When it comes to planning station-based activities for the concurrent classroom and considering the current COVID-19 restrictions, Dr. Tucker points out that your goal is to plan activities that shouldn’t be dependent on physically moving about the classroom space. That means planning something like a teacher-led station, an online station, and an offline station—physical movement not required.
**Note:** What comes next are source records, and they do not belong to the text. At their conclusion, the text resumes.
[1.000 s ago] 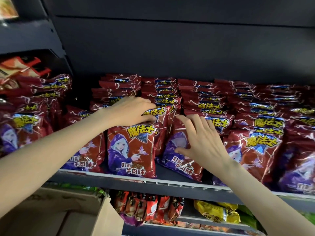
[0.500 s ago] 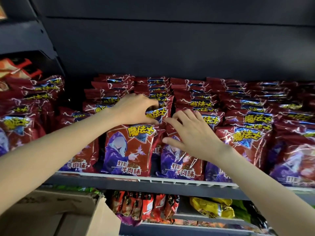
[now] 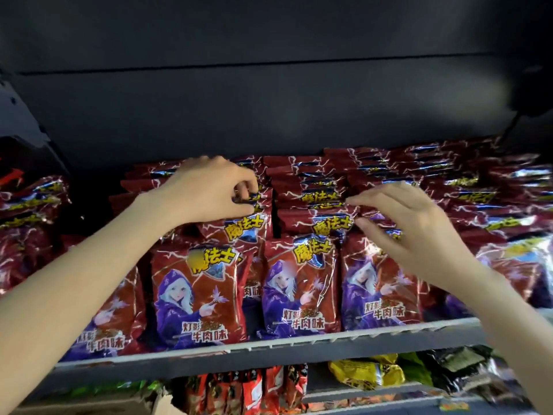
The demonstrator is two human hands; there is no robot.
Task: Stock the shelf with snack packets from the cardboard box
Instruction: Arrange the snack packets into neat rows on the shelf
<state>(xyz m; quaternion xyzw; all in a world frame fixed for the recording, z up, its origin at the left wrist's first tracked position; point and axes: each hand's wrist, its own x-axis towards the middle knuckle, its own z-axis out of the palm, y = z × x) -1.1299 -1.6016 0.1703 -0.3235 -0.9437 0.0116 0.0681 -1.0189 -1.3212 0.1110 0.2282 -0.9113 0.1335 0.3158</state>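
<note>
We pinch the top of a red snack bag (image 3: 239,202) w/ our left hand (image 3: 206,190), back in its row on the shelf (image 3: 269,350). Our right hand (image 3: 413,232) is loose & open, fingertips (image 3: 351,200) touching the next row. The bags are slippery & stand packed tight, so a hard push could tip the front bags (image 3: 299,289) off the edge. The box (image 3: 161,405) sits low, mostly out of view.

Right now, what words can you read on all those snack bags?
"魔法士": yellow letters at the top of the red snack packets.
"灯影 牛肉味": white letters near the bottom of those packets.
Packets on the lower shelf: print too small and blurred to read.
</note>
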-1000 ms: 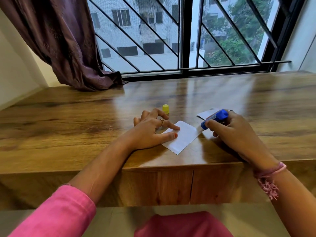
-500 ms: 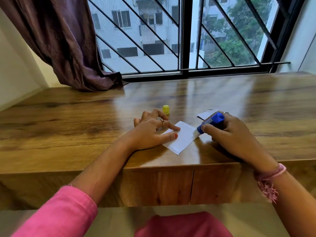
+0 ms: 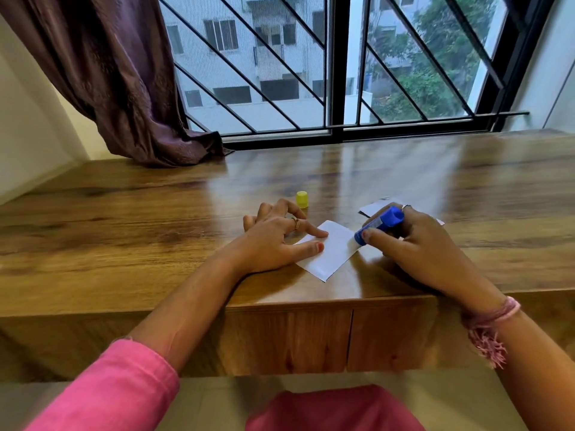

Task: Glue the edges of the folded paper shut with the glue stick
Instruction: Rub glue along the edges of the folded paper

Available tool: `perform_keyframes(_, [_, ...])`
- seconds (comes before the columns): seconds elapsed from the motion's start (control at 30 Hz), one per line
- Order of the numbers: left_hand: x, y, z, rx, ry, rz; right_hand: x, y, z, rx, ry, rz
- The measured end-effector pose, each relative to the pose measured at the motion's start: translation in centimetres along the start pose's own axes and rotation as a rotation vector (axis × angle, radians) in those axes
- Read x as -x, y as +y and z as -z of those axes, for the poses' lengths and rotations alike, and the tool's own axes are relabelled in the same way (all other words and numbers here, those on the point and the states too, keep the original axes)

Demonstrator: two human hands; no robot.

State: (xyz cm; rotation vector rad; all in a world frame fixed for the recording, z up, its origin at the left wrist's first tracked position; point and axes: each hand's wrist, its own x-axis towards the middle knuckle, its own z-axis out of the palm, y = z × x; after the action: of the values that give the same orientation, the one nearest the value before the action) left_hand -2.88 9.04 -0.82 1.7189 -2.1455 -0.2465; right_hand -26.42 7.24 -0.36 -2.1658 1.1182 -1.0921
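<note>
A small folded white paper lies near the front edge of the wooden table. My left hand presses its left part flat with straight forefinger and thumb. My right hand grips a blue glue stick, tilted down to the left. The stick's tip meets the paper's right edge. The tip itself is hidden behind the blue barrel and my thumb.
A yellow cap stands upright just behind my left hand. Another piece of white paper lies behind my right hand, partly covered by it. A purple curtain hangs at the back left, beside the barred window.
My right hand has slid the glue stick leftward and towards me along the paper's right edge. My left hand and the paper have stayed put.
</note>
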Motion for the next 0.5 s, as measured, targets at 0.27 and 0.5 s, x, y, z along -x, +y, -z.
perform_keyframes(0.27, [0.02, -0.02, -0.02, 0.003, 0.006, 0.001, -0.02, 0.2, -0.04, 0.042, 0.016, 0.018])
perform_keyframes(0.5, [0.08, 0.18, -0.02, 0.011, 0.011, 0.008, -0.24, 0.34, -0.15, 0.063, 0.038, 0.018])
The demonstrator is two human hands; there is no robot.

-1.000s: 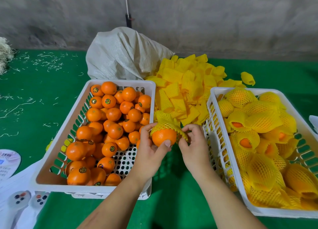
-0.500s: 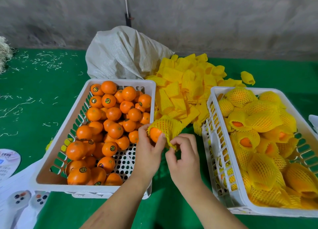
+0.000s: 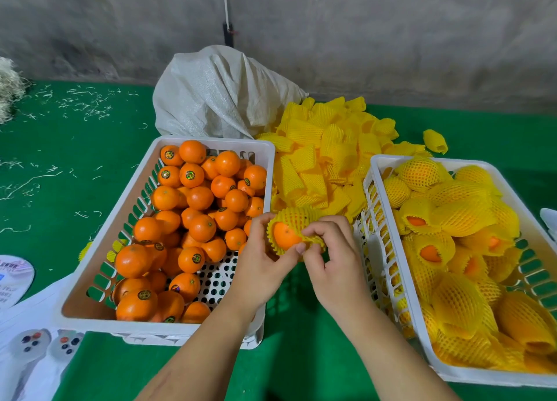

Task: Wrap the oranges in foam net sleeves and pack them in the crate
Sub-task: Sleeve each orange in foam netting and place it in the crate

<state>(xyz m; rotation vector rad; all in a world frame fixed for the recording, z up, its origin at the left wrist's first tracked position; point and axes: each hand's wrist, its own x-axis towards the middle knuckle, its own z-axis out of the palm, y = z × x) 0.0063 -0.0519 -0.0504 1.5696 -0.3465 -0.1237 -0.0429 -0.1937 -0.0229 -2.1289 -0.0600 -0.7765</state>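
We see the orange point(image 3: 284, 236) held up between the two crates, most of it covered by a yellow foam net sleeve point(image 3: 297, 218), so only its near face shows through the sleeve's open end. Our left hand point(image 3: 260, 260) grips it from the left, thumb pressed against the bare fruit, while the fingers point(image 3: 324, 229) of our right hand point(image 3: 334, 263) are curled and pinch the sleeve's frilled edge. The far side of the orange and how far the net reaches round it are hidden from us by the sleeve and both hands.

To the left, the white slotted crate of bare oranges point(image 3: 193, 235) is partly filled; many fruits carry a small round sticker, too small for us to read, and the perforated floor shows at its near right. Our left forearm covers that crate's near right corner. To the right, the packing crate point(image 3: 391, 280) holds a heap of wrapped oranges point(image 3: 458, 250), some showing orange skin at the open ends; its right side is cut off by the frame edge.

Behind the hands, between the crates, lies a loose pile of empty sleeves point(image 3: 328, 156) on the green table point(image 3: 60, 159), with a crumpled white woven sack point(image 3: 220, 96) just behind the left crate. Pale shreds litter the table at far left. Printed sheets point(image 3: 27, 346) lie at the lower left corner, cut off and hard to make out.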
Here are a few ways you can use your LMS to make your concurrent stations work more smoothly:
- Post station procedures and any requirements specific to the day’s lesson (use the LMS as the hub for all step-by-step activities).
- Record and post videos, not only for the online-only station but as a quick introduction for the other stations, as well.
- Conduct a synchronous videoconference.
- Provide links and additional resources to pique student curiosity, encourage further learning about a particular topic, and encourage participation in enrichment activities, particularly for students who may complete station rotations quicker than others and would like to challenge themselves.
Lean on Your K-12 LMS
Concurrent teaching is difficult, and there’s no way around that. I have worked with teachers this year who have had a difficult time simply understanding all the ins and outs of Zoom etiquette, let alone how to deliver high-quality instruction. So, let’s make it a little bit easier and take full advantage of your K-12 LMS. Your learning management system is your database, your central repository, your hub for all learning activities in your classroom, and beyond. When teaching concurrently, an LMS role in K-12 education is to function as your primary tool for connecting with every student, every day, in the most efficient and meaningful way possible.